- Born: April 3, 1942
- Died: October 31, 2011 (aged 69)
- Education: Harvard University (PhD)
- Occupations: Linguist; researcher;

= Melissa Bowerman =

Dutch linguist

Melissa Bowerman (April 3, 1942 – October 31, 2011) was a leading researcher in the area of language acquisition. From 1982 to 2007, she was a senior research fellow at the Max Planck Institute for Psycholinguistics.

== Education and career ==
In 1971, Bowerman earned her PhD in social psychology from Harvard University, where she studied under Roger Brown. She held positions at the University of Kansas from 1970 until 1982, when she joined the Max Planck Institute.

Within the field of language acquisition, she specialized in the relationships between language and cognition, language and spatial representation, and language and event representation. Recurrent themes in her work included the relationship between conceptual development and language development, the use of cross-linguistic comparisons to disentangle what is universal and possibly innate from what is learned, the nature of children's early linguistic rules, and the potential of information about language acquisition to help decide among alternative theoretical approaches to language structure.

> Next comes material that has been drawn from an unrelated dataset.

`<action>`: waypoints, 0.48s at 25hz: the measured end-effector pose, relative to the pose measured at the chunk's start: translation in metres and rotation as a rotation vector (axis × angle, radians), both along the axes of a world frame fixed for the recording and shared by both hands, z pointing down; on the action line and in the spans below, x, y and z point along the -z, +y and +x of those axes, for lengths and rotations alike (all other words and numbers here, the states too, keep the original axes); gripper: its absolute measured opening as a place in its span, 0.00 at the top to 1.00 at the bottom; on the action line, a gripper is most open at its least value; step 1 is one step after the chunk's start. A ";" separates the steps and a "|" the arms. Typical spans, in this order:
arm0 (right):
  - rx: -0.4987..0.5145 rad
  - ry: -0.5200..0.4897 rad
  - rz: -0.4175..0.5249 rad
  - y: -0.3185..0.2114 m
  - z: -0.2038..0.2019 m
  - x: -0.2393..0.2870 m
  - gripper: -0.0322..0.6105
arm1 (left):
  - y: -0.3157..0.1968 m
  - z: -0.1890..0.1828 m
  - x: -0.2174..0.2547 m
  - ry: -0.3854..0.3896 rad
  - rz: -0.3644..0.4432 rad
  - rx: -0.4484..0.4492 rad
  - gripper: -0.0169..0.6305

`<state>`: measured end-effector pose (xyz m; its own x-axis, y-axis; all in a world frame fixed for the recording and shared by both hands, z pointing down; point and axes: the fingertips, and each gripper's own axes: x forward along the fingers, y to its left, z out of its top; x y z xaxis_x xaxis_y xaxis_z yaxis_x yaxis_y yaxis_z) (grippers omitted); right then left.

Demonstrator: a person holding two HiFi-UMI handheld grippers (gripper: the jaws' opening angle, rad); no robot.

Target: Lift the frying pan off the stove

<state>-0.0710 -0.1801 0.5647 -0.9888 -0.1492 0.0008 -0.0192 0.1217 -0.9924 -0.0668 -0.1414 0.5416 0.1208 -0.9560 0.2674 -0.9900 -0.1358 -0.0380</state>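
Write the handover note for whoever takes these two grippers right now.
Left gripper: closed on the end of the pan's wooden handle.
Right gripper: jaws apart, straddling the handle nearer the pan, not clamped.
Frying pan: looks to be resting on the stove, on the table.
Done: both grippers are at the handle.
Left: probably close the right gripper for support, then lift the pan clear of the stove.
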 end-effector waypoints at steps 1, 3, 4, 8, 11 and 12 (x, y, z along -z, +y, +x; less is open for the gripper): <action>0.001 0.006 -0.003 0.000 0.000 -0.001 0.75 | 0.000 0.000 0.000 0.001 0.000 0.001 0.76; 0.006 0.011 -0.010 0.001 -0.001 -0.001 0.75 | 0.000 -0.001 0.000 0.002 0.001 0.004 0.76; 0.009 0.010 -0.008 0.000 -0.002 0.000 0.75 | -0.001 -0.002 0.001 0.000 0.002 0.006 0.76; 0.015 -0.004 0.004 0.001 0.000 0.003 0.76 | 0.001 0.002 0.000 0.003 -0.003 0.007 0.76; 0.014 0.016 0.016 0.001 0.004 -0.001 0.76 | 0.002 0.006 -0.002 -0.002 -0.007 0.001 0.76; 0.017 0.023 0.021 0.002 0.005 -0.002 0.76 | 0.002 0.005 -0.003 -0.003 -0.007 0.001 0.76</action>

Bowerman was elected a fellow of the American Academy of Arts and Sciences on 1 October 2011. A volume of papers in her honor, Routes to Language, was published by Psychology Press in 2015.

==Key publications==

- Bowerman, Melissa. 1973. Early syntactic development: a cross-linguistic study with special reference to Finnish. Cambridge: Cambridge University Press.
- Choi, S., Bowerman, M., Learning to express motion events in English and Korean: The influence of language-specific lexicalization patterns, (1991) Cognition, 41 (1-3), pp. 83–121.
- Majid, A., Bowerman, M., Kita, S., Haun, D.B.M., Levinson, S.C., Can language restructure cognition? The case for space, (2004) Trends in Cognitive Sciences, 8 (3), pp. 108–114.
- Choi, S., McDonough, L., Bowerman, M., Mandler, J.M., Early Sensitivity to Language-Specific Spatial Categories in English and Korean, (1999) Cognitive Development, 14 (2), pp. 241–268.
- Bowerman, Melissa, and Stephen C. Levinson, eds. 2001. Language Acquisition and Conceptual Development. Cambridge: Cambridge University Press.
- Majid, A., Bowerman, M., Van Staden, M., Boster, J.S., The semantic categories of cutting and breaking events: A crosslinguistic perspective, (2007) Cognitive Linguistics, 18 (2), pp. 133–152.
- Bowerman, Melissa, and Penelope Brown, eds. 2008. Crosslinguistic Perspectives on Argument Structure. New York: Lawrence Erlbaum Associates.